- **INPUT DATA**:

::::::::::

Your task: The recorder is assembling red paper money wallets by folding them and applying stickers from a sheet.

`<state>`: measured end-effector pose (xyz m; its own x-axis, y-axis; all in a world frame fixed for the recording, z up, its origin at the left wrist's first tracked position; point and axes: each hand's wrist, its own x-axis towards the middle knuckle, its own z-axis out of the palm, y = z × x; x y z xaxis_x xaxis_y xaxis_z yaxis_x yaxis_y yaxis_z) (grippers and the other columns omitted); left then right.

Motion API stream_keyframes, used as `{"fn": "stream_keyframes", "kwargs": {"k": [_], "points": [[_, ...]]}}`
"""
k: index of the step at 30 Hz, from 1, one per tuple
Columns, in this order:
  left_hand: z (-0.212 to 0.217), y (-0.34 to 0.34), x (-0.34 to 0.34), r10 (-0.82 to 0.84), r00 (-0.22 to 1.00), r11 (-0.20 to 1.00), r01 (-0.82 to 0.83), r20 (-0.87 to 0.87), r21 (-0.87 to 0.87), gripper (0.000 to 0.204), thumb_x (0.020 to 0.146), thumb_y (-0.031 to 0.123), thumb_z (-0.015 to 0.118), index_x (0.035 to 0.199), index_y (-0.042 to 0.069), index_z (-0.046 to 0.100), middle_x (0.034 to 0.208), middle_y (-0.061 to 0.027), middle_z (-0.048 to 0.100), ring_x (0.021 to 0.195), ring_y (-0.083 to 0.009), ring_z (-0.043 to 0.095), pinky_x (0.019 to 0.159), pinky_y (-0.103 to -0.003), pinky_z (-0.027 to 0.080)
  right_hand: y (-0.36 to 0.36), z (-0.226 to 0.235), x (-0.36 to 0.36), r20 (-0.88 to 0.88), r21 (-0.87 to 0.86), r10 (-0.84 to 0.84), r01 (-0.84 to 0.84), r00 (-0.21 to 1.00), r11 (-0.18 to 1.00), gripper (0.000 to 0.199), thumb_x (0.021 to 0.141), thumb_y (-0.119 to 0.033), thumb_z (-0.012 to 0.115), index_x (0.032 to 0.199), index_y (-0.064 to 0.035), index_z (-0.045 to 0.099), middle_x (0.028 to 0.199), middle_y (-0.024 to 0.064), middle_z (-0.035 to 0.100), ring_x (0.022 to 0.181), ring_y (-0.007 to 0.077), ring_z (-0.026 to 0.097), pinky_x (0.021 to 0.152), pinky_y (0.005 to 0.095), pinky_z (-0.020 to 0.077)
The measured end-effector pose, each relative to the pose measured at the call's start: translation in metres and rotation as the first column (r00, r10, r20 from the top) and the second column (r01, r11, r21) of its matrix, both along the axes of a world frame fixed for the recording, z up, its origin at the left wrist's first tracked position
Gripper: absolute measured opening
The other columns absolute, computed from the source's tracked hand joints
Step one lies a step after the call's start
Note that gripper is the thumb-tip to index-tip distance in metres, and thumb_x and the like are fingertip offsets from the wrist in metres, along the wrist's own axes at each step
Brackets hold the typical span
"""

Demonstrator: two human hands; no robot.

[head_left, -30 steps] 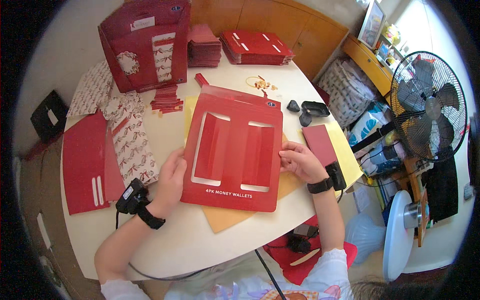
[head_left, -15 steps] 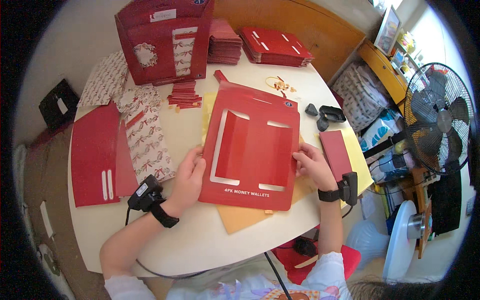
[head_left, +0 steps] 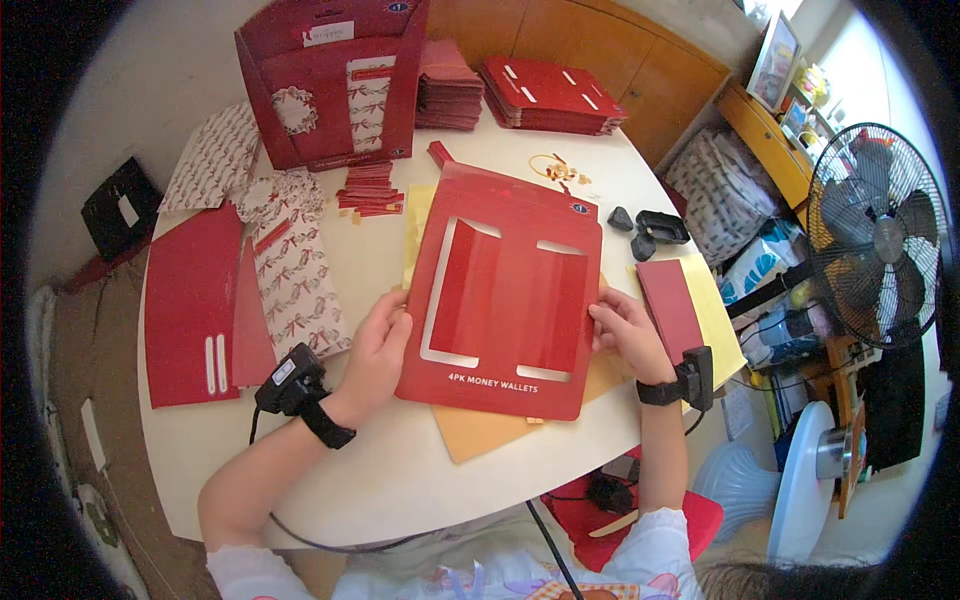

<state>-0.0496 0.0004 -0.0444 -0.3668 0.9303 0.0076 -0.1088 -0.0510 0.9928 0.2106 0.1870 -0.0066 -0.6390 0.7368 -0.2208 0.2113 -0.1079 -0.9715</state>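
Note:
A large red packaging card (head_left: 500, 300) with white-edged slots, holding red panels in its middle, is raised in front of me over the table. My left hand (head_left: 378, 335) grips its left edge, thumb on the front. On the opposite edge, my right hand (head_left: 622, 325) pinches the card between thumb and fingers. Fingers behind the card are partly hidden. Under it lies a yellow-orange sheet (head_left: 480, 430), mostly covered. Just right of my right hand is a dark red strip of card (head_left: 670, 308) on a pale yellow sheet (head_left: 705, 300).
Patterned paper pieces (head_left: 300, 280) and red cards (head_left: 190, 310) lie at left. Behind them stands a red display folder (head_left: 335, 90), near stacks of red cards (head_left: 550, 95). Small red tags (head_left: 370, 190), dark stones and a black tray (head_left: 664, 228) sit farther back. A fan (head_left: 880, 240) is at right.
The red card and both hands stay almost in place, with only a very slight shift. My grip is the same and nothing else has moved.

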Motion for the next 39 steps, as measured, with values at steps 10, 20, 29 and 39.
{"fn": "stream_keyframes", "kwargs": {"k": [10,20,29,39], "points": [[0.007,0.001,0.003,0.048,0.999,0.999,-0.048,0.016,0.020,0.032,0.101,0.012,0.039,0.129,-0.002,0.045,0.102,-0.0076,0.063,0.095,-0.0098,0.058,0.086,-0.026,0.046,0.002,0.001,0.001,-0.025,-0.005,0.052,-0.052,0.998,0.999,0.028,0.097,-0.020,0.053,0.116,-0.0003,0.056,0.086,0.0017,0.060,0.068,0.0081,0.059,0.059,0.0203,0.0487],[0.004,0.001,0.001,0.042,0.999,0.999,-0.042,0.017,0.029,0.030,0.101,0.011,0.039,0.128,-0.001,0.045,0.103,-0.0077,0.063,0.095,-0.0096,0.059,0.085,-0.025,0.047,0.001,0.000,0.003,-0.044,0.031,0.068,-0.066,0.997,0.997,0.029,0.097,-0.020,0.052,0.117,-0.0003,0.055,0.088,0.0011,0.060,0.073,0.0076,0.060,0.062,0.0209,0.0501],[0.001,0.002,0.001,0.030,0.998,0.999,-0.032,0.063,0.034,0.032,0.101,0.011,0.039,0.129,-0.004,0.042,0.106,-0.0091,0.063,0.096,-0.0099,0.059,0.085,-0.026,0.048,0.005,-0.005,0.005,-0.032,0.037,0.055,-0.054,0.998,0.998,0.028,0.096,-0.020,0.053,0.118,-0.0019,0.055,0.089,0.0001,0.059,0.074,0.0066,0.058,0.062,0.0210,0.0498],[0.002,0.002,0.003,0.014,0.998,0.998,-0.017,0.059,0.054,0.033,0.101,0.011,0.038,0.131,-0.004,0.041,0.109,-0.0104,0.063,0.099,-0.0111,0.059,0.087,-0.026,0.048,0.002,-0.004,0.005,-0.026,0.012,0.020,-0.020,0.999,1.000,0.033,0.095,-0.021,0.055,0.121,0.0001,0.055,0.089,0.0019,0.059,0.074,0.0085,0.057,0.063,0.0208,0.0490]]}}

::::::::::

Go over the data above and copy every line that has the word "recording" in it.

- **RESPONSE AREA**:
`<state>`: measured end-effector pose (xyz m; its own x-axis, y-axis; all in a world frame fixed for the recording, z up, its origin at the left wrist's first tracked position; point and axes: each hand's wrist, its own x-axis towards the middle knuckle, its own z-axis out of the palm, y = z × x; x y z xaxis_x xaxis_y xaxis_z yaxis_x yaxis_y yaxis_z) (grippers and the other columns omitted); left then right.
The measured end-effector pose, each relative to the pose measured at the call's start: translation in metres and rotation as the first column (r00, r10, r20 from the top) and the second column (r01, r11, r21) of its matrix, both along the axes of a world frame fixed for the recording, z up, its origin at the left wrist's first tracked position

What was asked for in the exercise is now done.